通りを歩き始めてすぐに最初のお店が見えてきた。
趣のあるレンガの壁がトレードマークの『ベリーベリーストロベリー』さん。
今年で32年目のイタリア料理店だ。

「前は東京でフレンチやイタリアンをやっていたんですけど、イタリアと同じこのレンガ造りがすごく気に入って。絶対この建物で店をやりたいなって思ったんです」
そう話すのはオーナーシェフの伊藤孝さん。
イタリア料理の奥深さに魅せられた生粋のイタリア料理好き。あとワインも大好き。

「イタリアで何十年も、端から端まで食べ歩きをしてきて、この地方のこれは美味しいな!って自分が食べたくなったものをメニューにしています」
「日本と同じでイタリアでも地域によってパスタとか料理が違うんです。今の季節はミラノとかベネチアとか北部の料理が多いんですけど、夏はシチリアとかカンパーニアとか南部の料理を出していますね」
1ヶ月お店に来ないとメニューが全然変わっている、ということもあるという。

それだけ頻繁に変えていると準備も大変じゃないですか?と聞くと、
「いやいや!好きだからついついやり過ぎちゃうんです」
「昔は今よりも簡単めな料理も作っていたんですけど、自分でも食べたいし、料理が好きだから我慢できなくなっちゃって…。もっと良いものを使って手間も惜しまない、本格的なイタリア料理を出そうと路線変更したんです」
「料理で喜んでもらえるように、情熱と時間を最大限、徹底的に使って作ってます」
こだわりの料理をぜひいただきたい!と、メニューを見てみると全然聞いたことのない名前がずらり。

ラビオリ…?
アニョロッティ…??
「アニョロッティはラビオリっていうパスタのひとつです。ラビオリは具を包んで食べる種類のパスタで、包み方によって呼び方が変わるんです」
「うちのアニョロッティは仔牛の煮込みを包んでいて、ラビオリの中では一番人気ですね。作るのにかなり手間がかかっているので他の店でやっているところはほとんどないと思います」
一番人気という言葉には弱いので、ではそれでお願いします!
さらにおすすめをいくつかいただく。
未知の料理の中からメニューを決めるのは本当の海外に来ているようで、この時点でもうわくわくしてきた。
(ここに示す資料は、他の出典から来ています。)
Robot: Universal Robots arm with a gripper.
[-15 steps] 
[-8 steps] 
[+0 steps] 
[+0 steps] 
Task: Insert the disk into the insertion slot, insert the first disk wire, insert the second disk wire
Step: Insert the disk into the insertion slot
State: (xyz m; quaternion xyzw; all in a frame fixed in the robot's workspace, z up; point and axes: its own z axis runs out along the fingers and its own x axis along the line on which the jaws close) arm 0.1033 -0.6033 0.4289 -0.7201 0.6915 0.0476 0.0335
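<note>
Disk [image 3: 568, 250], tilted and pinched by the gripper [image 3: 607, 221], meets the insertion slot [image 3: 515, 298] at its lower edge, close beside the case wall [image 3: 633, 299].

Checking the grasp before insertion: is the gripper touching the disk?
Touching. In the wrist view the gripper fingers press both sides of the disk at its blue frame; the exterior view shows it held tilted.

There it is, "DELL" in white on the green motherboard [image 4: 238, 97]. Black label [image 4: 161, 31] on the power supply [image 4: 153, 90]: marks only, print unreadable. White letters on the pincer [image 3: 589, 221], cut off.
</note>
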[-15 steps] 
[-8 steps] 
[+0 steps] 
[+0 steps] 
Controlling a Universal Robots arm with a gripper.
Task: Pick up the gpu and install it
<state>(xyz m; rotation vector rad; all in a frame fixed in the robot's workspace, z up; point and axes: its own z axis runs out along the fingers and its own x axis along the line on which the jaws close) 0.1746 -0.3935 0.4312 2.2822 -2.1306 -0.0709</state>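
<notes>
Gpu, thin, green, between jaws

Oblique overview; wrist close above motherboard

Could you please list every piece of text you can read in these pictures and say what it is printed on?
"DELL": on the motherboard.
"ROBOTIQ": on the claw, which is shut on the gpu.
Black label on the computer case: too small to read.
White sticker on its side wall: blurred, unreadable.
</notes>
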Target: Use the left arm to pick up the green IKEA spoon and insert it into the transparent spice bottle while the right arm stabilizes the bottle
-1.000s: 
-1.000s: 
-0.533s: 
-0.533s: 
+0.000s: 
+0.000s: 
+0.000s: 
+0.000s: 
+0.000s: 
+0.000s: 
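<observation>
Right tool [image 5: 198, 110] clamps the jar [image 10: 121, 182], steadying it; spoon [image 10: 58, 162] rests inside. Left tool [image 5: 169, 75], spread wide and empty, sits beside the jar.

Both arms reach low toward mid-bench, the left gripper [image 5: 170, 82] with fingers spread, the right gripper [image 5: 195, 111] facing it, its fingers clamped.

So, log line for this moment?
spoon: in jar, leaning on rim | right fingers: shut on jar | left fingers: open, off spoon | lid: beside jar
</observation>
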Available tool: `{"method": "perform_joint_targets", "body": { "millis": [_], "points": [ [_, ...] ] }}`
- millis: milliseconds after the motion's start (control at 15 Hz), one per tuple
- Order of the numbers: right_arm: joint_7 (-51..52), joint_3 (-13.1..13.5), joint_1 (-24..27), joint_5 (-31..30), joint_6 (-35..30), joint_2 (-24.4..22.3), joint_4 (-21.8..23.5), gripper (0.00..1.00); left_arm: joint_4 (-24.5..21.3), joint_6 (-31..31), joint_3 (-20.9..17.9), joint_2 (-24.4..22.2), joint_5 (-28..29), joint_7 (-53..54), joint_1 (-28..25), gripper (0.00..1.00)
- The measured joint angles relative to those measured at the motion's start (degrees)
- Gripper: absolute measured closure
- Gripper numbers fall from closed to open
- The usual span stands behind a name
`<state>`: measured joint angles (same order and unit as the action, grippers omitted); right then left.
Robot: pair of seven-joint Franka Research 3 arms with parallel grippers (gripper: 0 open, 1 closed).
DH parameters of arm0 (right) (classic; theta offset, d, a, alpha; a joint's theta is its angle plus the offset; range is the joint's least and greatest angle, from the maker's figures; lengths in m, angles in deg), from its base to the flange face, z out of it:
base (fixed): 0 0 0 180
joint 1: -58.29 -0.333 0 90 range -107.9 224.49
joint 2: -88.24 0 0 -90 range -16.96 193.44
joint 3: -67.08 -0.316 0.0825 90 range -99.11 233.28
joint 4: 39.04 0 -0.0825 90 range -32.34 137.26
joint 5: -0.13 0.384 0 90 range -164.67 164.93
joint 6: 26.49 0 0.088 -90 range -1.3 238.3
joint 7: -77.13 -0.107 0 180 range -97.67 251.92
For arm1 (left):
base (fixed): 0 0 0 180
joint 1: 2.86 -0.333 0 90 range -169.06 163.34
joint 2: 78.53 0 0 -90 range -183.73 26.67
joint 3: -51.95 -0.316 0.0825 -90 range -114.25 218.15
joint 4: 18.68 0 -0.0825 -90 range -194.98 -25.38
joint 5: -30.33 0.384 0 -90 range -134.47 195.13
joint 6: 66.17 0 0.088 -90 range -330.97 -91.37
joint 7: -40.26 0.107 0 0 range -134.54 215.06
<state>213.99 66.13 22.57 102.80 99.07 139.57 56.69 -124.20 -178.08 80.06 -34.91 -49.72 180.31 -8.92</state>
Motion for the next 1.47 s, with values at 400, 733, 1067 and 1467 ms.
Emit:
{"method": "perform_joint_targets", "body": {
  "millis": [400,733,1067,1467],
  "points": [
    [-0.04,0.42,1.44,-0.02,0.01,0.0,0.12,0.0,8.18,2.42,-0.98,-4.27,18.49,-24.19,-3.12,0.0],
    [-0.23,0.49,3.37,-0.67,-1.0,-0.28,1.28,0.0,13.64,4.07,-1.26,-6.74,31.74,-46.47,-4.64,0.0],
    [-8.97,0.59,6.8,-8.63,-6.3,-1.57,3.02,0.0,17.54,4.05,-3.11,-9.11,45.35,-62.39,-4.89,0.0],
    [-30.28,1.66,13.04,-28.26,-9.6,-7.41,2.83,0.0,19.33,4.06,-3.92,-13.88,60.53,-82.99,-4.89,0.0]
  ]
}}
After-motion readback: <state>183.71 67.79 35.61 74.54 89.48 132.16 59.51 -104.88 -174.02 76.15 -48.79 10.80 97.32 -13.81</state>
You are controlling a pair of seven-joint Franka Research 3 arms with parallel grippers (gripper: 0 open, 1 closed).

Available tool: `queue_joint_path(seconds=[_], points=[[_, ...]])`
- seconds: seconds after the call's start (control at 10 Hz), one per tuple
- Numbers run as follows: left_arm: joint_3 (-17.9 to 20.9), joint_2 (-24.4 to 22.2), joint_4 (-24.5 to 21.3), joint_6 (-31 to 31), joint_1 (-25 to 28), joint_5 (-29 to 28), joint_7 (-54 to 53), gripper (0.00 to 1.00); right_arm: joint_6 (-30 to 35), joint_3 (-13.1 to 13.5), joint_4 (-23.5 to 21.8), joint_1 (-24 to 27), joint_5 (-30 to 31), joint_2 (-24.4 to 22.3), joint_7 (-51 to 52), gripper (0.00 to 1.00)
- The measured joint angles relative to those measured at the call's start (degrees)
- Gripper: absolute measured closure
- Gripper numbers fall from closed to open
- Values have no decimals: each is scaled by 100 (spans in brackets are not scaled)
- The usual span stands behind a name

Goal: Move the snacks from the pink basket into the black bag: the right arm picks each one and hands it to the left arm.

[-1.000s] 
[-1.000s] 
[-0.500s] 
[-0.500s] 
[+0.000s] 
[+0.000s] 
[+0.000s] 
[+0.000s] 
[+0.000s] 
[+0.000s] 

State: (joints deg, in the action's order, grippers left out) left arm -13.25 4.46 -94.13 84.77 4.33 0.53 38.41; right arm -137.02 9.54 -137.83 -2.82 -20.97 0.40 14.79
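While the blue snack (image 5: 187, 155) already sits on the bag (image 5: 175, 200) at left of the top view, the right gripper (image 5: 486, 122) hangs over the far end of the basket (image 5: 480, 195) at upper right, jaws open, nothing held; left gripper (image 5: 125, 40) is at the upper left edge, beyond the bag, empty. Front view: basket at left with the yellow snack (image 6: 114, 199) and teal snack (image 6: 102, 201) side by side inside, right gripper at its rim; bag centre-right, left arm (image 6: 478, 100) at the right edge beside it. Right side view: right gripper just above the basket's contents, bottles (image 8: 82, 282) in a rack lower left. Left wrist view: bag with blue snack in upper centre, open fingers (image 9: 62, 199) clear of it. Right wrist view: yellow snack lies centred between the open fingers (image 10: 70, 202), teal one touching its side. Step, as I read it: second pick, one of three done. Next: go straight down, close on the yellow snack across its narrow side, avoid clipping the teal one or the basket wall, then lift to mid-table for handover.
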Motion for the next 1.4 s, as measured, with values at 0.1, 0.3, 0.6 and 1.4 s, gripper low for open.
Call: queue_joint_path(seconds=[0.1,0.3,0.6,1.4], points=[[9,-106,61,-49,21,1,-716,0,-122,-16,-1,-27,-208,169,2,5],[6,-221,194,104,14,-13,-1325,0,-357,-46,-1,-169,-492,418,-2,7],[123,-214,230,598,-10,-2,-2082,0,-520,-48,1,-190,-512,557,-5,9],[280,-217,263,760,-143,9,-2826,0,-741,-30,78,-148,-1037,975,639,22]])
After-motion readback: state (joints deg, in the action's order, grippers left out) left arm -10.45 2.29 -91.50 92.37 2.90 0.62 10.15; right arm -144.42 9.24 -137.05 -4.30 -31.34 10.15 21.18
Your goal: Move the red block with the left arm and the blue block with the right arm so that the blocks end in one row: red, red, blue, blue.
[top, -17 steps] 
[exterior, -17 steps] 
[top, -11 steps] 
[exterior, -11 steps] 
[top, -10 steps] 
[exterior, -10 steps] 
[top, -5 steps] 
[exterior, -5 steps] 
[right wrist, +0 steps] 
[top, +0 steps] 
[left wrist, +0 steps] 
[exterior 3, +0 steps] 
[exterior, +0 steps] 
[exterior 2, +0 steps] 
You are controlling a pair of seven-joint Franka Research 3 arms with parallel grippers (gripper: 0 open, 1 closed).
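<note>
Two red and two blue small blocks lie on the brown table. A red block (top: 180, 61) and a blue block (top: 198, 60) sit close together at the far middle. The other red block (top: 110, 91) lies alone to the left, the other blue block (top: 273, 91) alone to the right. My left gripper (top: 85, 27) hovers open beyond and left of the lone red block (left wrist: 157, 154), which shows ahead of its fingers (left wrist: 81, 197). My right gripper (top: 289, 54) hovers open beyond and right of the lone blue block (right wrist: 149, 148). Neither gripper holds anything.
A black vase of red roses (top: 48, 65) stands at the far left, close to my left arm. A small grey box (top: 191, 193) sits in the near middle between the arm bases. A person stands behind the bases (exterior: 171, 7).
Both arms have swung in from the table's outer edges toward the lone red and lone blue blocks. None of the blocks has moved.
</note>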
まずは『道産仔牛のアニョロッティ』がやってきた。コロコロと盛り付けられているのが一口サイズのアニョロッティ。どんな味なのかと食べてみると…
肉!!!
見た目からは想像もつかないほどの肉々しさ!
中身の仔牛はホロホロ、じゅわっと広がって口の中が一気に幸せモードだ。上にふりかけられたチーズの香りもかなり強いが全然くどくない。パスタ生地も滑らかで歯切れよくて、食べていてとても心地良い。